Budget: Fears of Revival of Communal Football

10 years, 5 months ago - November 11, 2013
Budget: Fears of Revival of Communal Football
To restart the local football, the government called for a return to the traditional lawn clubs. However, the stages may attend the wake of communal football ...

Mukesh Ramrekha, former glory of Hindu Cadets, renamed Cadet Club is again a star overnight in the village of Souillac. "Alors football pou revinn kouma avan ? " That question, he heard repeatedly since the announcement of Xavier-Luc Duval Friday night. The finance minister said in his budget speech that "the government is taking bold decisions" and that "taking steps to revive traditional clubs (...) as long as their name has no implied communal. " 

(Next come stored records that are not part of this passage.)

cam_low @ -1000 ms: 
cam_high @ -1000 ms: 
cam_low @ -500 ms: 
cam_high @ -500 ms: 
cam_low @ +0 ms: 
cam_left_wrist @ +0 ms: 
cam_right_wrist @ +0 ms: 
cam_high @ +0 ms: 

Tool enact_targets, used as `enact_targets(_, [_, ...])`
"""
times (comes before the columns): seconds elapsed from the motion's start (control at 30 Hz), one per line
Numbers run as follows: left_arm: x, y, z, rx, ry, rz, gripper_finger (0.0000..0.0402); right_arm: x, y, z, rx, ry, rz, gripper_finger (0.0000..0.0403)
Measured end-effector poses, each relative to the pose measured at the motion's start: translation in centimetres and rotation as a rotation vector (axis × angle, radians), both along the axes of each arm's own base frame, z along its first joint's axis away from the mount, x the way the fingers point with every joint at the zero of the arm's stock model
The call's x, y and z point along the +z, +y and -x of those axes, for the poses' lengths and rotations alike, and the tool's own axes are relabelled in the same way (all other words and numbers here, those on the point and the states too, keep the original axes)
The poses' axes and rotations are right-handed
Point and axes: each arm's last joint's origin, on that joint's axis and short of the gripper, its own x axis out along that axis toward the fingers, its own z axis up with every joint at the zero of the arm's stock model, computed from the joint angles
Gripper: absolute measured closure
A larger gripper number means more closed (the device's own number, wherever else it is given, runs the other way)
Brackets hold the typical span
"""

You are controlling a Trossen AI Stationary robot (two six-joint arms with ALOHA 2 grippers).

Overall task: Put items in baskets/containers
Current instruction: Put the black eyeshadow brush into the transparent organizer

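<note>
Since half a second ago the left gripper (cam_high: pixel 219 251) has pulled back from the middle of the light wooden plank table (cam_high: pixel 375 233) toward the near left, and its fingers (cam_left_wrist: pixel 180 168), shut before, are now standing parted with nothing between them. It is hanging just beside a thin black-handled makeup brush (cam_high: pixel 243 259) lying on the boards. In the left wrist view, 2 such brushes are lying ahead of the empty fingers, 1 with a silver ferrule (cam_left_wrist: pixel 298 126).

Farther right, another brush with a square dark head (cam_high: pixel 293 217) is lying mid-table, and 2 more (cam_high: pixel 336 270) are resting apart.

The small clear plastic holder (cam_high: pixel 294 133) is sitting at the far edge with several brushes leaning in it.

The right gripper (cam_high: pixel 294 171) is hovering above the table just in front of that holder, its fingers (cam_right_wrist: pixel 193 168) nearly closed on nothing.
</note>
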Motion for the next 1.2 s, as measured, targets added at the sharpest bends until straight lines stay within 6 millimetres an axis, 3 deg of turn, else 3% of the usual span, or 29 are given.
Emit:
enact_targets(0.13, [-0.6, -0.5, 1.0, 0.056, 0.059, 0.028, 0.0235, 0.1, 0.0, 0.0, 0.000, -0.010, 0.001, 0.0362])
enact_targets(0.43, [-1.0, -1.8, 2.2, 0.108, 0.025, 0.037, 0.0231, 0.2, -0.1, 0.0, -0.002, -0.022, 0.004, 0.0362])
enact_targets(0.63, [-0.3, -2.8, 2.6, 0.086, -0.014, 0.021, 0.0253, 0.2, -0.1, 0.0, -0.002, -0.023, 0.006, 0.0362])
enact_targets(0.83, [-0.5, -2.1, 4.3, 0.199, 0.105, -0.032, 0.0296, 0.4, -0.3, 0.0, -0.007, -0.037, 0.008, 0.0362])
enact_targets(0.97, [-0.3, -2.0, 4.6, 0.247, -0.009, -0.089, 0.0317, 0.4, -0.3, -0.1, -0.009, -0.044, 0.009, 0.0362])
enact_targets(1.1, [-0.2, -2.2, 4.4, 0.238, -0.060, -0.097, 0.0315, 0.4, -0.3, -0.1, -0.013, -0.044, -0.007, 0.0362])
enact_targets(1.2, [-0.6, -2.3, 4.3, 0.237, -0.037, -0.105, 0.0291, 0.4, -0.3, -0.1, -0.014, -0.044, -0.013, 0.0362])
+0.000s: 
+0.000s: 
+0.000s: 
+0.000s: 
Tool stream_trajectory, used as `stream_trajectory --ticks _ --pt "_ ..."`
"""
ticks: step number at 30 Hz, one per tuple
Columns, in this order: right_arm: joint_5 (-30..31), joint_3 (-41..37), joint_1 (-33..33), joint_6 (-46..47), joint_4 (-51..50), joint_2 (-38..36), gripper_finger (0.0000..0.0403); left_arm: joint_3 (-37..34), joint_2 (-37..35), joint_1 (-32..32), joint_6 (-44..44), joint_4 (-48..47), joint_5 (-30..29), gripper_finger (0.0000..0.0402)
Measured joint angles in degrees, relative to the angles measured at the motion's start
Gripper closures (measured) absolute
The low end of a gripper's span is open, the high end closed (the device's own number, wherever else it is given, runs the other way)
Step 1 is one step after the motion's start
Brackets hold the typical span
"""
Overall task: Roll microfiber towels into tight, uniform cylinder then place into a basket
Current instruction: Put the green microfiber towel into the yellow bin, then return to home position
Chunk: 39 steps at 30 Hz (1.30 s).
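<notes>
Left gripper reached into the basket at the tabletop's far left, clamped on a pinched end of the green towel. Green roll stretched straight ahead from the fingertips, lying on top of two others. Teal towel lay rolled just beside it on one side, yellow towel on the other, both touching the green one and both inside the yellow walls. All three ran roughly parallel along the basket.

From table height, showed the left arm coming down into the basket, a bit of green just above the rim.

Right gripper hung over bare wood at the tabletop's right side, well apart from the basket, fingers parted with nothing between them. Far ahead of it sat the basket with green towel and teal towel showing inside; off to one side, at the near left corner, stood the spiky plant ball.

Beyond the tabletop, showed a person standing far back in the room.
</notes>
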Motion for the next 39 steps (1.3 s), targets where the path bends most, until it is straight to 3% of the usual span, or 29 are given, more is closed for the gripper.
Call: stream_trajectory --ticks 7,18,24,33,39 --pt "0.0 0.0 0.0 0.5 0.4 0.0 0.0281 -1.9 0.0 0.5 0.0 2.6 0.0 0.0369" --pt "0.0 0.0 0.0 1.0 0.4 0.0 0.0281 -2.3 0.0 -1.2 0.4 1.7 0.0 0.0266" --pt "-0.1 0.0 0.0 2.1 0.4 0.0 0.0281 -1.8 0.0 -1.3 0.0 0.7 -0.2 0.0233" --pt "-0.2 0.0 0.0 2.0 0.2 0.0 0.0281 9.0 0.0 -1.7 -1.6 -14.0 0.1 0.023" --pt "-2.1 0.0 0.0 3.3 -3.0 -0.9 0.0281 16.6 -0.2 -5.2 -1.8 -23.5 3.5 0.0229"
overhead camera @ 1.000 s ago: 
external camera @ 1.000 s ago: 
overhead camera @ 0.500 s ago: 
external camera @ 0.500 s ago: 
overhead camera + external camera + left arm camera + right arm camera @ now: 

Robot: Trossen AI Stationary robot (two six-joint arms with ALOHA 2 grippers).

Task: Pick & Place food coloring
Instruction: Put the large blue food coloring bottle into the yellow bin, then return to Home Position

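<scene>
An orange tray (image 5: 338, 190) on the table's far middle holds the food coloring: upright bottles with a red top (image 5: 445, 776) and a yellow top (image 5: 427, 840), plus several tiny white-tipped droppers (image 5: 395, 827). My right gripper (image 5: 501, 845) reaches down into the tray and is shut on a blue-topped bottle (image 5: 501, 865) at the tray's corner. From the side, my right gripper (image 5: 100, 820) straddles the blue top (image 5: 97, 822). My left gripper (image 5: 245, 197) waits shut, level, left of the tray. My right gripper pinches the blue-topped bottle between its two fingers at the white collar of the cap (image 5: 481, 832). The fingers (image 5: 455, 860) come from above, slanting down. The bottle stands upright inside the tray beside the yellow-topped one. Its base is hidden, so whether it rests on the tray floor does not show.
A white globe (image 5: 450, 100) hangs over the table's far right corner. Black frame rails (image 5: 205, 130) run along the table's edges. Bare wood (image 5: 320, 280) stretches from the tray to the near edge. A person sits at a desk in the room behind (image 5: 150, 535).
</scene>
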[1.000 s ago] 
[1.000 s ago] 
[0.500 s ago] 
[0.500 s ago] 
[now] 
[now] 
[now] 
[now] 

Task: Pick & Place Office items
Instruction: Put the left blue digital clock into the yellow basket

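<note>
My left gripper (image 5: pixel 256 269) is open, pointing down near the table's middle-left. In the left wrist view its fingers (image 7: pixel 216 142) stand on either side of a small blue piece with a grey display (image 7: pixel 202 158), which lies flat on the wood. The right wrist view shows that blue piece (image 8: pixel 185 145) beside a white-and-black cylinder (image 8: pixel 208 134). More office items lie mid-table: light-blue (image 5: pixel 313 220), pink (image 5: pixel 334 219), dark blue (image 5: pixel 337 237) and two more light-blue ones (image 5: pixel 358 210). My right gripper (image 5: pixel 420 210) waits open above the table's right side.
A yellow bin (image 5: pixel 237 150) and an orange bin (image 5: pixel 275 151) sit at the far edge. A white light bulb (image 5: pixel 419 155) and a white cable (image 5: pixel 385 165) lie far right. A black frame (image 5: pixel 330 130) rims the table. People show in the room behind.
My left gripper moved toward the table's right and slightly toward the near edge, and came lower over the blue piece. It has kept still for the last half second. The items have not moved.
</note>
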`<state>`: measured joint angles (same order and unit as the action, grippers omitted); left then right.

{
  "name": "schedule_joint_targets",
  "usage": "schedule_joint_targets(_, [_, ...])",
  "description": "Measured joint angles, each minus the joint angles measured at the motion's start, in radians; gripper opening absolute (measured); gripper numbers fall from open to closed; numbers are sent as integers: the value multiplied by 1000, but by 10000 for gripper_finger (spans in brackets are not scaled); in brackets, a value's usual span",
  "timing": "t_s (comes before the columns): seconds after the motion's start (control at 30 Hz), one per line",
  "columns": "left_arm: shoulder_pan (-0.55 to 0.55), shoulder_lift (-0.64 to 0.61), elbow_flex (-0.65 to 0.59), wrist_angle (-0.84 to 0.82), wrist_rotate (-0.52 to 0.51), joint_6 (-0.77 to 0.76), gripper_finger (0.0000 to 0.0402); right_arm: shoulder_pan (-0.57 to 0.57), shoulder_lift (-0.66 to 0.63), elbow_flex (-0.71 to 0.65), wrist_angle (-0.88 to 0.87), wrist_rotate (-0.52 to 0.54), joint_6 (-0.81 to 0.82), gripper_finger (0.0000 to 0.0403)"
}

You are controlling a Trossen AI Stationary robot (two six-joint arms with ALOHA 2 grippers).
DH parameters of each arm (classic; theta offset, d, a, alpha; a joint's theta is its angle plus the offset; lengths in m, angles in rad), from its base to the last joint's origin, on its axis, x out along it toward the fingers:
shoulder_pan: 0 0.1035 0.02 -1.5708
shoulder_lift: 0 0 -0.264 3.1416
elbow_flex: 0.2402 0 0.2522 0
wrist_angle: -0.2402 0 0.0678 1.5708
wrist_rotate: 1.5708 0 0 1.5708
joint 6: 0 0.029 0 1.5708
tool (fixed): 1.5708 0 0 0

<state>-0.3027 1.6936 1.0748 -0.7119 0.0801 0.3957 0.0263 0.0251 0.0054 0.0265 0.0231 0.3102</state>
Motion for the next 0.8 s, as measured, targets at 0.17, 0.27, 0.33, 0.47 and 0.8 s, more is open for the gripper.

The reflex is the same in the streets of Port-Louis, shows Elahee Anwar, son of the late Mamade Elahee (former player and coach of Muslim Scouts). "People ask me the same question. They wonder if football will become communal. Faute de mieux, they are nostalgic for a time and the atmosphere, " says Anwar Elahee as manager of ASPL 2000 club finished the season in second place in the local Premier League. 

Who says traditional club in Mauritius says, in effect, club communal character. Most traditional clubs - Muslim Scouts, Cadets Hindu, Tamil Cadets, Dodo and Racing Club - originally had a strong foothold communitarian. This model from the pre-independence period gave the king of sports unprecedented popular success for three decades, with heaving stages. 

"A match could attract 20,000 spectators," recalls Mukesh Ramrekha. But what was acceptable at a time has become problematic over time. The overhaul of football primarily intended to finish with this model, in 1982, caused a popular break, but breaking with the Community reference which was the goal sought by the thinkers of the reform. Regionalization imposed in 1999 for "décommunaliser" football once and for all, has caused a shift as a featured match of the first division not even draw 2,000 spectators today.

The former international striker and Rock-Wood Boy Scouts and the Fire Brigade, Tony Francis, bitterly extent that indifference which dropped football. Became coach of AS Riviere du Rempart, club in mid-table in the Premier League, he says that journalists do not even move more meetings to follow: "They call me after the game to get the result, that's all. " 

He who rose to fame with the Fire Brigade from 1990 to 1999 - five league titles - and played for the national team, assists with impotence in the descent into hell Mauritian football. "Players play in front of empty stands . So, motivation is no longer there, " said Tony Francis.

The morale of the players is in socks indeed. Also reflected in the conditions under which trains the best team in the rural north. It is on a dusty field of Belle-Vue, on the back of Anjalay stage that AS Riviere du Rempart prepares his matches four times a week. Or cloakroom or shower on site. What should be done to revive the king of sports Mauritius? 

But the most important question is: "What concerns us is how to appeal for the return of traditional clubs without waking their communal belonging" , asks Sameer Sobha, president of the Mauritius Football Association.